IV. Power supply failure
There are also many power supply issues, such as the backup power supply not being able to automatically switch on, unreasonable fuse configuration, and internal power supply failures causing power outages. Temperature and pressure fluctuations can cause protection malfunctions, and poor contact of connectors can lead to no output from the temperature and pressure power supply. In some systems, the entire cabinet is supplied with all input signals through one fuse or one power supply with a large external load. In other systems, the control power supply is neither connected nor has any redundancy.
5. SOE malfunction
SOE (Sequence of Events) recording is a record of events that occurs when power equipment experiences a remote signaling change, such as a switch change. Power protection equipment or smart meters automatically record the change time, cause, and corresponding telemetry values (such as the corresponding three-phase current and active power) at the time of switch tripping, forming an SOE record for later analysis. Many relay protection devices and smart meters, such as those from GE Power, Schneider Electric, ABB, and Siemens, as well as dedicated power RTU equipment, have SOE recording capabilities.

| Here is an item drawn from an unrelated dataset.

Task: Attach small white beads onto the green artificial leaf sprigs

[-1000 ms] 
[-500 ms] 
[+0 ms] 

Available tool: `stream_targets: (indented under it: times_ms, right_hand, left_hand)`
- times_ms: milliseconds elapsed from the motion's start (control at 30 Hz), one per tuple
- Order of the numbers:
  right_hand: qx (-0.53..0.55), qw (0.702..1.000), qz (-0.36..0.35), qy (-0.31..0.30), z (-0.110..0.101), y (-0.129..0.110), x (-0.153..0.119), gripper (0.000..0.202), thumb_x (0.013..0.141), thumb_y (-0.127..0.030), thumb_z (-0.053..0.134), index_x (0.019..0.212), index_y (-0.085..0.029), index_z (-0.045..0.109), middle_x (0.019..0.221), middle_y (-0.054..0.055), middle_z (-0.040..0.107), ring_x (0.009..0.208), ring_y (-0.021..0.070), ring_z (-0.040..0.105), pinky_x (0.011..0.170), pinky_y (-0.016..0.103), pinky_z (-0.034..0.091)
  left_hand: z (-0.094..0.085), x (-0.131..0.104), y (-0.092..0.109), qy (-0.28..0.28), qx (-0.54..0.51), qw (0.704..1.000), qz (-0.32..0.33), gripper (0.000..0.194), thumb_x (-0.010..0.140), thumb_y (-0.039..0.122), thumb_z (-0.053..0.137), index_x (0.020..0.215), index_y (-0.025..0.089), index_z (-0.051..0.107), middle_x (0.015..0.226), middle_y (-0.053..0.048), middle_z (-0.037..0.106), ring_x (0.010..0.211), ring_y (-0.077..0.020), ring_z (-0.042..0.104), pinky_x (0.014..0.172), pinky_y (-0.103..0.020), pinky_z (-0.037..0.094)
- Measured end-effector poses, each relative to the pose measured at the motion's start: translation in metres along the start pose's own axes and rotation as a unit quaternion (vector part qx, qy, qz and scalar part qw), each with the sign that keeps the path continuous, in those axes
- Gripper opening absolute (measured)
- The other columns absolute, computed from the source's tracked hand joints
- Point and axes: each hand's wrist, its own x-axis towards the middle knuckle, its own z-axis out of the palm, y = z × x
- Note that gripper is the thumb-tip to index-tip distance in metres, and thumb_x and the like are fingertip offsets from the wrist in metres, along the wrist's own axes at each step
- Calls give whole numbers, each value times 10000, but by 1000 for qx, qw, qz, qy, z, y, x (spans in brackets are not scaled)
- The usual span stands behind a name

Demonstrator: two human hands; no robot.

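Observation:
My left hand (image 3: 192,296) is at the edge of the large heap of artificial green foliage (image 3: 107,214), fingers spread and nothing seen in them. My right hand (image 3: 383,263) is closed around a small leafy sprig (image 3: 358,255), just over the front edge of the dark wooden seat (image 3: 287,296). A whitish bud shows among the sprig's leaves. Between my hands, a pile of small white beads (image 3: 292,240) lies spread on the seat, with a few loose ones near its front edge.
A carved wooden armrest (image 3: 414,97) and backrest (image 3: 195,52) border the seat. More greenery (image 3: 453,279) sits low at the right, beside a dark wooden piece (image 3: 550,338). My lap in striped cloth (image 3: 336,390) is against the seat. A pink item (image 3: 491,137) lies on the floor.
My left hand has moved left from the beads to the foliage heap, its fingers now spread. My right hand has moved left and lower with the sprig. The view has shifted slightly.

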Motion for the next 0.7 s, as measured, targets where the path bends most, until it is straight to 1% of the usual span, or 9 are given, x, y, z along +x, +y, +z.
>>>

The SOE (Sequence of Events) conclusions play a crucial role in accident analysis and judgment. However, in reality, many power plants fail to record the SOE's timing when protection actions occur, or the recorded time does not match the actual situation. For example, in Unit #1 of the power plant, there were issues such as the SOE event sequence recall time not corresponding to the actual trip time, the inability to return after browsing the SOE time printout, the failure to reflect the cause of the first trip in the time sequence, and the inability to set the SOE time sequence data. Furthermore, some power plants have found discrepancies between the timing sequence in the SOE conclusions and the timing sequence in historical curves during several accident analyses, sometimes even with the timing sequence reversed. Specifically, the timing of the same point in the historical curve and SOE is inconsistent, sometimes with significant deviations. This delays the accident analysis process and can even mislead the direction of the accident analysis. SOE problems are related to both unreasonable system design, where SOE points are not fully concentrated on a single point, and inadequate consideration of system hardware and software.
VI. Faults caused by interference
There are also many examples of malfunctions caused by interference. The interference signal of the system may come from the system itself or from the external environment. Since different systems have strict requirements for grounding, if the grounding resistance or grounding method does not meet the requirements, it will reduce the efficiency of network communication or increase the possibility of bit errors. This can cause some functions to malfunction or even lead to network paralysis.
Power quality also affects the stable operation of the system. The power supply used for the system must not only ensure voltage stability but also guarantee a seamless switch to another power supply in the event of a power supply failure; otherwise, it will interfere with the system's operation. Switching between the main and backup process control processors can also sometimes cause interference. In addition, high-power wireless communication equipment such as mobile phones and walkie-talkies are highly likely to cause interference during operation, endangering system operation.